The origins of the Grimwade Centre for Cultural Materials Conservation date back to 1989, when efforts to establish Conservation at the University of Melbourne began. The University was seeking to create capacity to care for its own collections, and with the encouragement and support of professors in fine arts, history, chemistry and physics, the potential for conducting interdisciplinary teaching and research in this area became increasingly apparent.

Over the next decade, what was then called University Conservation Services, later to become the Ian Potter Art Conservation Centre, operated alongside growing research activities supported by the Australian Research Council. By the year 2000, the University was beginning to discuss the possibility of establishing an academic centre for conservation.

This initiative received enthusiastic support from the University of Melbourne Library, the Ian Potter Museum of Art, and then Deputy Vice-Chancellor (Research), Frank Larkins, who championed the establishment of the centre. Funding provided by the Grimwade family, through the Miegunyah fund, the Ian Potter Foundation, and the Australian Research Council, enabled the potential to grow for the establishment of a major conservation centre.

Preliminary discussions had envisaged a centre engaged in research and commercial activities as well as working across the faculties of arts and science to support University collections. However, after the news of the closure of the conservation course offered in Canberra – the only course of its kind in Australia at the time – the need to build the workforce of conservators and researchers by providing training in-country became a priority. The decision was then taken to incorporate teaching into the centre’s field of activities.

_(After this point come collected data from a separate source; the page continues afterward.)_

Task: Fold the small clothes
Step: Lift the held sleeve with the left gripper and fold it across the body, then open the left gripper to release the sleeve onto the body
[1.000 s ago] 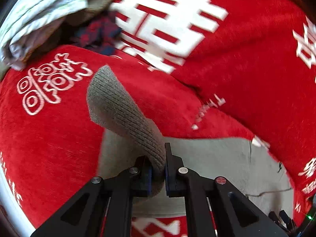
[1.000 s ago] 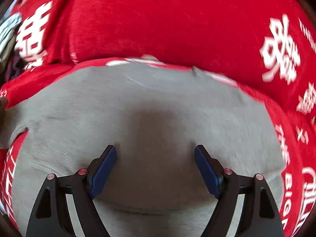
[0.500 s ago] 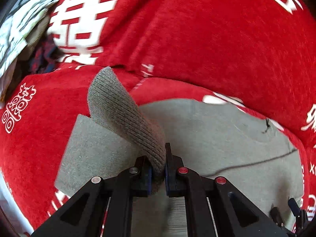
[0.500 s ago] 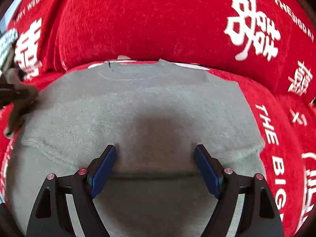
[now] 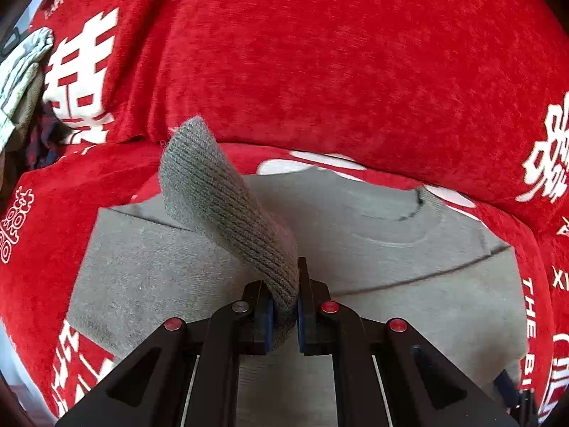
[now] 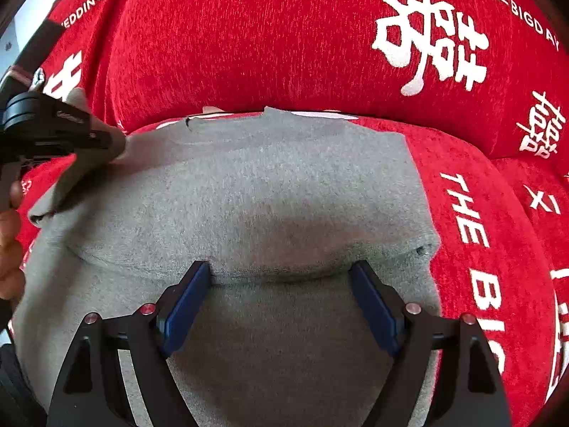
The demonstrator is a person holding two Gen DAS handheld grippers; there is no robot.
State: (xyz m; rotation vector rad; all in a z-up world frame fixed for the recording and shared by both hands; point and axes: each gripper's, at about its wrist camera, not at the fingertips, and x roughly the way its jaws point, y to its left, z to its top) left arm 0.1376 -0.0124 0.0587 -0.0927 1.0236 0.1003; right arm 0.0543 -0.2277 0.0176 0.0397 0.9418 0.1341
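Fingers of the left gripper [image 5: 284, 315] pinch the cuff [image 5: 227, 210]; right fingers [image 6: 281, 306] wide. Lay the sleeve flat across the sweater [image 6: 270, 192], then release

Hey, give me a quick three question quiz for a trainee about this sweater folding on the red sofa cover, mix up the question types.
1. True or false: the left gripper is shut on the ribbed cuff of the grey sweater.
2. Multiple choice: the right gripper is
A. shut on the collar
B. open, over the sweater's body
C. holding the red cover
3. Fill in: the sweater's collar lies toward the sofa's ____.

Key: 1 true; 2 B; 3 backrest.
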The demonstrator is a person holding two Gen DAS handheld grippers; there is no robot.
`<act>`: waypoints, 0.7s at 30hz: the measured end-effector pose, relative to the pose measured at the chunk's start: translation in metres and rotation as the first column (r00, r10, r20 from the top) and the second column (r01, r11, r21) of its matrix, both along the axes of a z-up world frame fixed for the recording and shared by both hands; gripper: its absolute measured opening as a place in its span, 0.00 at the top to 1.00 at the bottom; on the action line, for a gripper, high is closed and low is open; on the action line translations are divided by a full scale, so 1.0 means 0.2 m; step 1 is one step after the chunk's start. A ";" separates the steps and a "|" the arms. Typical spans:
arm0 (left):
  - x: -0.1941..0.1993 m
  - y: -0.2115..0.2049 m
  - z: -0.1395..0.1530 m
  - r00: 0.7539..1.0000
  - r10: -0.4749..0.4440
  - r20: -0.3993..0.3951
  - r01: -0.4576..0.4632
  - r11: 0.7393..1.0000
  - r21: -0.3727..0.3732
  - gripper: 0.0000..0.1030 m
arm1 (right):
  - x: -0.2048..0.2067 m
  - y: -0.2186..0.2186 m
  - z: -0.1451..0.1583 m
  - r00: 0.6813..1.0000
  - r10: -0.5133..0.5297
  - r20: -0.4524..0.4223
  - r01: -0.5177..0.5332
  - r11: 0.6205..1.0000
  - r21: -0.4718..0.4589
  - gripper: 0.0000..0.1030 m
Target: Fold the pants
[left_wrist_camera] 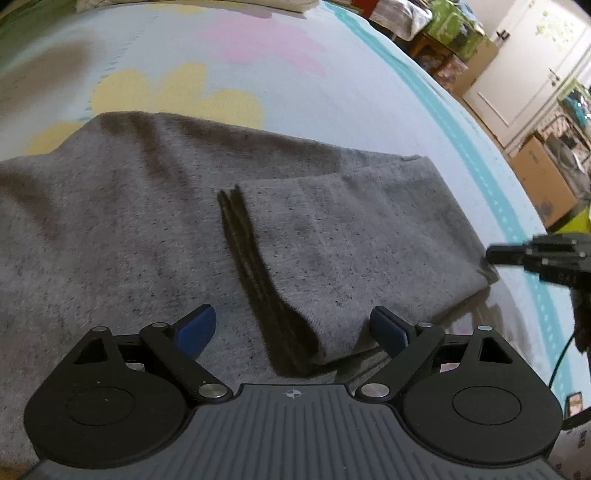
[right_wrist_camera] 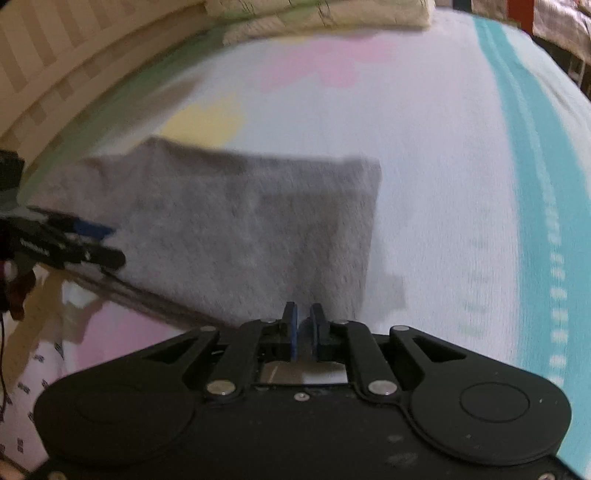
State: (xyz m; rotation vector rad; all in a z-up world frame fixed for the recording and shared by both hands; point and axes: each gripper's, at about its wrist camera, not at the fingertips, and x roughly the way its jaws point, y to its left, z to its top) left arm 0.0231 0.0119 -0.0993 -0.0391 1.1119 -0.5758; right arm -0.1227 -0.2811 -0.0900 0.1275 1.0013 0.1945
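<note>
Grey speckled pants (left_wrist_camera: 155, 221) lie folded on the bed, with a leg end folded over the top and a dark cuff band (left_wrist_camera: 255, 280) across the middle. My left gripper (left_wrist_camera: 293, 330) is open, its blue pads just above the cuff band. My right gripper (right_wrist_camera: 303, 332) is shut, its tips at the near right corner of the pants (right_wrist_camera: 240, 229); whether cloth is pinched between them is not clear. The right gripper also shows in the left wrist view (left_wrist_camera: 517, 254) at the pants' right edge. The left gripper shows at the left in the right wrist view (right_wrist_camera: 92, 243).
The bed sheet (left_wrist_camera: 332, 85) is pale with pink and yellow flowers and a teal stripe near its right edge. Folded cream bedding (right_wrist_camera: 314, 14) lies at the far end. Cardboard boxes (left_wrist_camera: 543, 181) and a white door stand beyond the bed.
</note>
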 end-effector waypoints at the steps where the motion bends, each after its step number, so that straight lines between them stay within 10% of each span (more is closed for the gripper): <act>1: 0.00 0.01 0.00 1.000 0.007 0.000 -0.007 1.000 0.000 0.12 | 0.02 0.00 0.02 1.000 0.004 0.021 -0.004 1.000 -0.005 0.90; 12: -0.02 0.12 0.03 0.996 0.091 -0.002 -0.091 0.996 -0.023 0.12 | 0.48 -0.02 -0.18 0.999 -0.012 -0.041 0.010 0.999 -0.044 0.86; 21: -0.08 0.37 0.08 0.939 0.345 -0.006 -0.344 0.935 -0.089 0.11 | 0.59 0.18 0.05 0.983 0.173 0.063 -0.171 0.985 -0.038 0.85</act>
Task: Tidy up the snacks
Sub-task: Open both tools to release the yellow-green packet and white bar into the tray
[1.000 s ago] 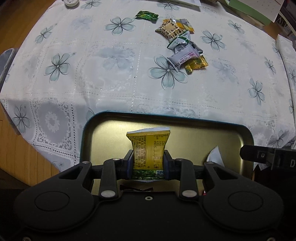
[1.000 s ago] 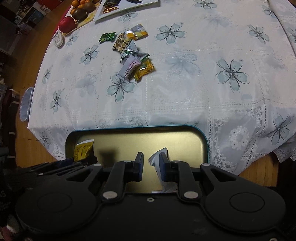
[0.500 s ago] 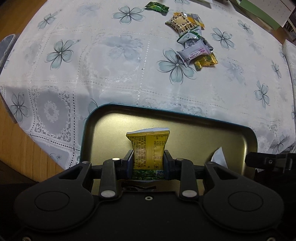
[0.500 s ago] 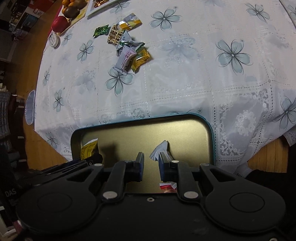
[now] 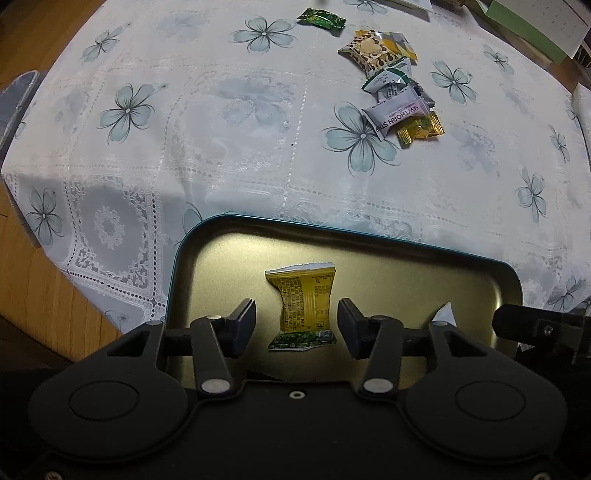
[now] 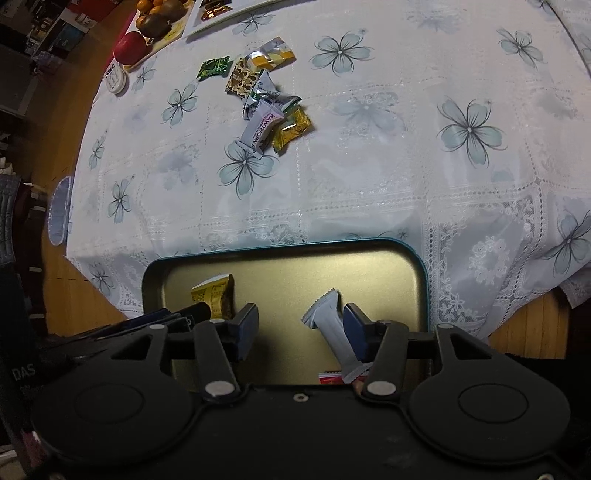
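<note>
A teal-rimmed gold tin tray (image 5: 406, 280) (image 6: 295, 273) sits at the near edge of the flowered tablecloth. In the left wrist view my left gripper (image 5: 297, 323) hangs over it with its jaws opening. A yellow snack packet (image 5: 303, 306) lies in the tray between the fingers, clear of both pads. In the right wrist view my right gripper (image 6: 300, 328) is also opening. A white stick packet (image 6: 328, 317) leans on its right finger, far from the left one. Several wrapped snacks (image 5: 395, 92) (image 6: 266, 107) lie in a loose pile farther out on the cloth.
A green candy (image 5: 321, 18) (image 6: 213, 67) lies apart from the pile. A fruit plate (image 6: 155, 18), a red apple (image 6: 129, 48) and a small white tin (image 6: 115, 77) sit at the far left corner. A green box (image 5: 524, 29) stands far right. Wooden floor shows past the table's edges.
Both grippers have opened. The left one let go of the yellow packet, which now lies in the tray. The right one released the white packet, which leans on its right finger.
</note>
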A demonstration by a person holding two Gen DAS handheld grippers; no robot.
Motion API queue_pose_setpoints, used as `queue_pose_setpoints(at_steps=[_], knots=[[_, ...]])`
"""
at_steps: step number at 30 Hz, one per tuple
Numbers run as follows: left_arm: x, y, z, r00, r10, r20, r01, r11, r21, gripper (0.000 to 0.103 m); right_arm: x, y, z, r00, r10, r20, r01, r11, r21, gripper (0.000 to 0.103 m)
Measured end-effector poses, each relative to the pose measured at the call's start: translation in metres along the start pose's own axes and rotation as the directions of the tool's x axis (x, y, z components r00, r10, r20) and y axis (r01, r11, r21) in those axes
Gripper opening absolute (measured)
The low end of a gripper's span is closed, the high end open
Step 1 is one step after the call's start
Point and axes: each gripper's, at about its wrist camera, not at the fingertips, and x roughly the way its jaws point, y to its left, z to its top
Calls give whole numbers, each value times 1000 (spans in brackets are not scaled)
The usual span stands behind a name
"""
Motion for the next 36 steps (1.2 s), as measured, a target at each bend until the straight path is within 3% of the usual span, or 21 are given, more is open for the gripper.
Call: queue_pose_setpoints(at_steps=[7, 13, 15, 17, 20, 24, 28, 31, 36], knots=[[-18, -7, 1, 999, -2, 49, 2, 1000, 7, 56, -7, -6, -2, 1000, -5, -1, 5, 997, 71, 54], [-27, -20, -1, 986, 84, 144, -90, 995, 35, 57, -16, -7, -2, 1000, -13, 22, 11, 993, 121, 55], [-27, -20, -2, 985, 112, 130, -115, 993, 18, 56, -20, -5, -1, 1000, -14, 25, 11, 995, 103, 55], [-29, -20, -6, 988, 95, 120, -99, 995, 25, 57, -24, -2, -1, 1000, -19, 25, 17, 996, 93, 55], [-27, -18, -13, 986, 121, 118, -125, 992, 23, 57, -26, 3, 0, 1000, -16, 14, 15, 997, 79, 66], [-31, -13, -14, 995, 55, 88, -55, 999, -3, 58, -24, 11, 1, 999, -48, 16, 48, 998, 43, 66], [-28, -8, -13, 987, 95, 126, -93, 995, -22, 58, -15, 12, 1, 994, -110, 1, 110, 994, 21, 67], [-27, 3, -9, 991, 74, 115, -69, 997, -45, 58, -12, 7, -3, 986, -163, -43, 166, 984, 61, 67], [-42, 7, -6, 988, 37, 153, -23, 996, -87, 58, -24, 13, -10, 987, -155, -34, 156, 986, 57, 67]])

In July 2003, following the University Council’s approval of a proposal to establish a Centre for Cultural Materials Conservation, the Grimwade Centre was launched. The next year, the Master of Cultural Materials Conservation (MC-CULMC) saw its first cohort of students commence their studies in the newly founded centre.

Celebrating with Family and Friends

Since its opening, the Grimwade Centre has seen hundreds of enthusiastic and passionate students enter its doors and leave as confident and capable conservators. It has facilitated the creation of a vibrant network of professionals and academics, who have contributed to the development of conservation and heritage practices and knowledge here in Australia and beyond. These achievements were all celebrated at the Centre’s Family and Friends event in June.

Dr Jonathan Kemp and Professor Robyn Sloggett
Dr Jonathan Kemp and Professor Robyn Sloggett. All photos: Madeline Davies

Centre co-founder and Director, Professor Robyn Sloggett, explained that the event was designed to celebrate not only the Centre’s twentieth anniversary, but also the strong community that supports the students in their achievements.

When students graduate, quite often families and parents come up and say thank you, but we don’t get to see them at the beginning of the program, and yet they’re the ones who are supporting the students all the way through. It seemed to me that it was really important that we embrace the community that the students come from.

We also have a lot of students from overseas. They’re in colleges with friends, but they may not have family here, so this event was also about them being able to integrate their friendship group into what they do every day, and to show their friends why they’re here. The Family and Friends event was a good way for everyone to feel part of the centre.

Dr Nicole Tse (R) and event guests
Dr Nicole Tse (R) and event guests
MC-CULMC students
MC-CULMC students
Guests at the Grimwade Family and Friends event.
Guests at the Grimwade Family and Friends event.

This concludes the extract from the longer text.